> **Aim of the task**: Restate word for word the lines of the material below, from the line with "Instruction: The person" to the line with "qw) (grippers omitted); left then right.", both lines included, and no others.

> **Given data**:
"""

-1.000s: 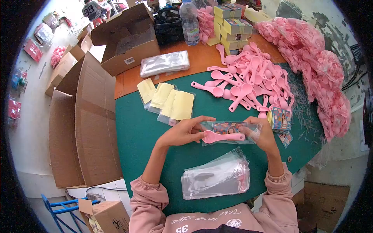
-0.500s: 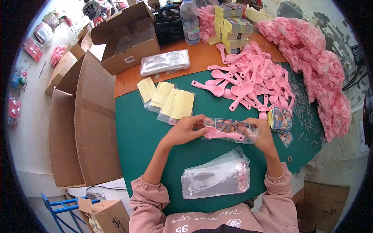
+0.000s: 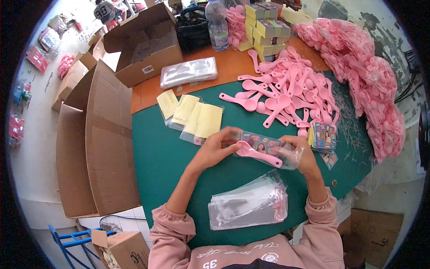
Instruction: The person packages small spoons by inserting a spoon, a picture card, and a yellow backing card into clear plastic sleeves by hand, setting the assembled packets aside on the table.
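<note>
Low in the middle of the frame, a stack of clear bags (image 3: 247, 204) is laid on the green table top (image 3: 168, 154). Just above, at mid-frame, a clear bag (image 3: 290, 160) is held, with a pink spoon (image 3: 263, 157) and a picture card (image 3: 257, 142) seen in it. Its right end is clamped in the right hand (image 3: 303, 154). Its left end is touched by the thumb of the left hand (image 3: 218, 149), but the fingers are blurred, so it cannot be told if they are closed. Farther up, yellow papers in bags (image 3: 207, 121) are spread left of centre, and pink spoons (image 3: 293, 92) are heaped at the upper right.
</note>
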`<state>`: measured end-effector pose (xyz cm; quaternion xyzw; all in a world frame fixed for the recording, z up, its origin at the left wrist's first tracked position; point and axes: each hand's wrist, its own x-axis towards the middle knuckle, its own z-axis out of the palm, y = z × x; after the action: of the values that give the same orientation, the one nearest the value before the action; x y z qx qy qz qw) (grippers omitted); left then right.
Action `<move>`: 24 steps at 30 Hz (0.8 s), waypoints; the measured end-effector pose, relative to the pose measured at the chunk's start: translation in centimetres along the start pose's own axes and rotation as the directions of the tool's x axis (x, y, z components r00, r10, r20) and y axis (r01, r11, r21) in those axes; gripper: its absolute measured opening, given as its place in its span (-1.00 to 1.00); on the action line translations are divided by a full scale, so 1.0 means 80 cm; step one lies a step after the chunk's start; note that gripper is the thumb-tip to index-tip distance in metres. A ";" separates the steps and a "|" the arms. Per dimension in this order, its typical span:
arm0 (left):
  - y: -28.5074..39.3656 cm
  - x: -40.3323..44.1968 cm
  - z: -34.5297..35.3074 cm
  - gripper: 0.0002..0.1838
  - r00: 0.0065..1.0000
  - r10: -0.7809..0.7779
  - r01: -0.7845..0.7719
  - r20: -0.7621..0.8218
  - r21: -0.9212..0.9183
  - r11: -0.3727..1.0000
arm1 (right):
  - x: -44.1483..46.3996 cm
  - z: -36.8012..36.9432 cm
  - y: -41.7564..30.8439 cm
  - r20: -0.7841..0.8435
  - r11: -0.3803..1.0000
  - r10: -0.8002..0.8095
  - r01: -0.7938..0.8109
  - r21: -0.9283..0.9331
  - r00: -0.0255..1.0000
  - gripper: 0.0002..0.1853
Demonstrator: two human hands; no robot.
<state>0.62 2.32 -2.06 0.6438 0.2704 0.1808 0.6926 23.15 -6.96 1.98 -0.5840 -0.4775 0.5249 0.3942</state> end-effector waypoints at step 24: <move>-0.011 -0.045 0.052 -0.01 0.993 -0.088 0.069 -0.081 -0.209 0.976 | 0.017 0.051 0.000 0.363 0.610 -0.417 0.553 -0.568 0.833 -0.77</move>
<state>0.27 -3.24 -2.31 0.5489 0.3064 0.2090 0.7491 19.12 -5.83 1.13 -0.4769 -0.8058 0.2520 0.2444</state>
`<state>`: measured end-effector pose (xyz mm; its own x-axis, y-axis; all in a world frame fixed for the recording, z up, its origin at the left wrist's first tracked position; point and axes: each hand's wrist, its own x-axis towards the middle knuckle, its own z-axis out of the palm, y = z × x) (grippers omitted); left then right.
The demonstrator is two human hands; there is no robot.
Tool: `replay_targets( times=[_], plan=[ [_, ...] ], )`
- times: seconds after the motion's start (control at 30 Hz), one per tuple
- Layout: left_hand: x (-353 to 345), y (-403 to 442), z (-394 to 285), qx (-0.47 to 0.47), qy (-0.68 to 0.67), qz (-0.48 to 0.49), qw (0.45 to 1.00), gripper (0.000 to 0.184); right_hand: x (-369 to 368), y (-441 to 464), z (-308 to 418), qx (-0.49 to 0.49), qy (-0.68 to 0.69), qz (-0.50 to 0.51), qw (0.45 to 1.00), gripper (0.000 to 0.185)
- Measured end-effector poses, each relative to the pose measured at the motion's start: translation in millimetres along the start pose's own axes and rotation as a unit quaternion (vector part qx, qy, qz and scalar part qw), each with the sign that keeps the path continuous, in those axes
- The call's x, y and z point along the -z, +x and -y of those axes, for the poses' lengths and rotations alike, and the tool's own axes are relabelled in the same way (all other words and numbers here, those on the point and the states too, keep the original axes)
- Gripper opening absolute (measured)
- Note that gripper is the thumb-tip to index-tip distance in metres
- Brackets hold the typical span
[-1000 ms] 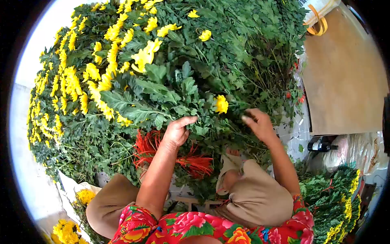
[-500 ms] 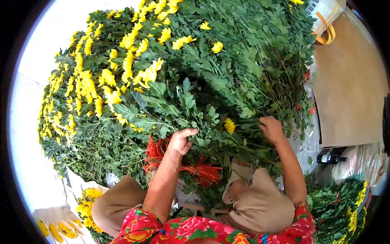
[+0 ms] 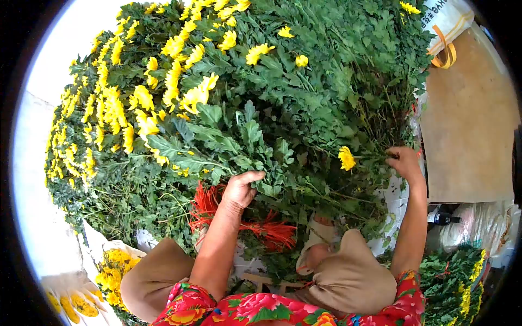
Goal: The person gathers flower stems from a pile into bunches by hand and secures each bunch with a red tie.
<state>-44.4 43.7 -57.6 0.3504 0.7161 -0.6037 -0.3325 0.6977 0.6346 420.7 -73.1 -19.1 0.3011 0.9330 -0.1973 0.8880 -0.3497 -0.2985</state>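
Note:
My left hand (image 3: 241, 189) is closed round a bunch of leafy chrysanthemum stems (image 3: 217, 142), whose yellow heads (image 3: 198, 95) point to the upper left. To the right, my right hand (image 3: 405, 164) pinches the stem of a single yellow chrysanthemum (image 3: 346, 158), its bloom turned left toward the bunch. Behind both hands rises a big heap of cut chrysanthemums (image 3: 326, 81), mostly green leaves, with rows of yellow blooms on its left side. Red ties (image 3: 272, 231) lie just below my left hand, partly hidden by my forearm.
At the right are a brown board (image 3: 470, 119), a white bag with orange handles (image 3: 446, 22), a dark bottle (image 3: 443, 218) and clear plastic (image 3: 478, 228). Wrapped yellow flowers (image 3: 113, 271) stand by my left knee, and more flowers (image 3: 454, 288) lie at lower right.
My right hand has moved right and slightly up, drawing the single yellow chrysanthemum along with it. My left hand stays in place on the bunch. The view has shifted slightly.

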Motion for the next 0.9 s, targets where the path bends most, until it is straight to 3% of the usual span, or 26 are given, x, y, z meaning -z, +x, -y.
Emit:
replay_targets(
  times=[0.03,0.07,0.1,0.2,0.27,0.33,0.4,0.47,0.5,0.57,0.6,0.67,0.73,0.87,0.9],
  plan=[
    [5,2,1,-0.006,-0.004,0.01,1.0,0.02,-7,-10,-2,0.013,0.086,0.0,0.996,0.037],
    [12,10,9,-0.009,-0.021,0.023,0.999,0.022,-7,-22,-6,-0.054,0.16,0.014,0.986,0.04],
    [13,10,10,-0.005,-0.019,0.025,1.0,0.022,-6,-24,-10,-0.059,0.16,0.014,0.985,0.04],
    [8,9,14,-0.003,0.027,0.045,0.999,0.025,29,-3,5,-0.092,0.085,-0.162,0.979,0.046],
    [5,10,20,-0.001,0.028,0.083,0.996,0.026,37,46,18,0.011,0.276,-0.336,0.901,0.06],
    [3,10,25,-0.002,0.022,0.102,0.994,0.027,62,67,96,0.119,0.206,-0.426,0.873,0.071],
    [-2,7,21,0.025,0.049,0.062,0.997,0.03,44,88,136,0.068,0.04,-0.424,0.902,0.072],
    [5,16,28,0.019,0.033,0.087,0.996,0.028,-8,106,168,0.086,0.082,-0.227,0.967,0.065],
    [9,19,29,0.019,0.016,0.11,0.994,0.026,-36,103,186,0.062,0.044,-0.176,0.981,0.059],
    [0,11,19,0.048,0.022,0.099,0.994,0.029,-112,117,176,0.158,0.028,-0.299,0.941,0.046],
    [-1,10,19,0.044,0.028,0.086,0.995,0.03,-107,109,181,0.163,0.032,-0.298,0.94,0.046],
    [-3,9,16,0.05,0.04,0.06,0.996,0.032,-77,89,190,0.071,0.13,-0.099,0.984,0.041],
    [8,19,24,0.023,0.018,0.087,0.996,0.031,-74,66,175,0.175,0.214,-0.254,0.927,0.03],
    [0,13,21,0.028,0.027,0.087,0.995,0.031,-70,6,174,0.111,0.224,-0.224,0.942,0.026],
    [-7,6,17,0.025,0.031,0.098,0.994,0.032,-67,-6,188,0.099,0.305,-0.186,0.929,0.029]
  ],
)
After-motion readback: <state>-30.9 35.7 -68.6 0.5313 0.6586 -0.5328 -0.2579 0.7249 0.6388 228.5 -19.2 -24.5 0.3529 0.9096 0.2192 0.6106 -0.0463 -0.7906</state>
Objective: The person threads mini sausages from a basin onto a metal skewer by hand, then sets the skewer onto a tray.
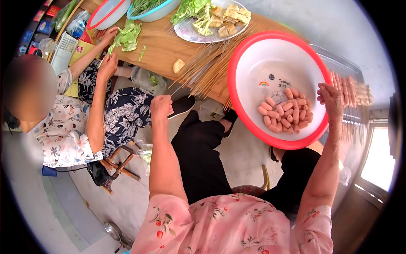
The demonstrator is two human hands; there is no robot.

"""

> **Your response**:
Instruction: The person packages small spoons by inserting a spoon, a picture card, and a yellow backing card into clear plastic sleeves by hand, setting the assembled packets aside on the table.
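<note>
Low in the middle of the frame, a stack of clear bags (image 3: 247, 204) is laid on the green table top (image 3: 168, 154). Just above, at mid-frame, a clear bag (image 3: 290, 160) is held, with a pink spoon (image 3: 263, 157) and a picture card (image 3: 257, 142) seen in it. Its right end is clamped in the right hand (image 3: 303, 154). Its left end is touched by the thumb of the left hand (image 3: 218, 149), but the fingers are blurred, so it cannot be told if they are closed. Farther up, yellow papers in bags (image 3: 207, 121) are spread left of centre, and pink spoons (image 3: 293, 92) are heaped at the upper right.
</note>
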`<state>`: measured end-effector pose (xyz cm; quaternion xyzw; all in a world frame fixed for the recording, z up, its origin at the left wrist's first tracked position; point and axes: each hand's wrist, its own x-axis towards the middle knuckle, its own z-axis out of the palm, y = z × x; after the action: of the values that give the same orientation, the one nearest the value before the action; x y z qx qy qz qw) (grippers omitted); left then right.

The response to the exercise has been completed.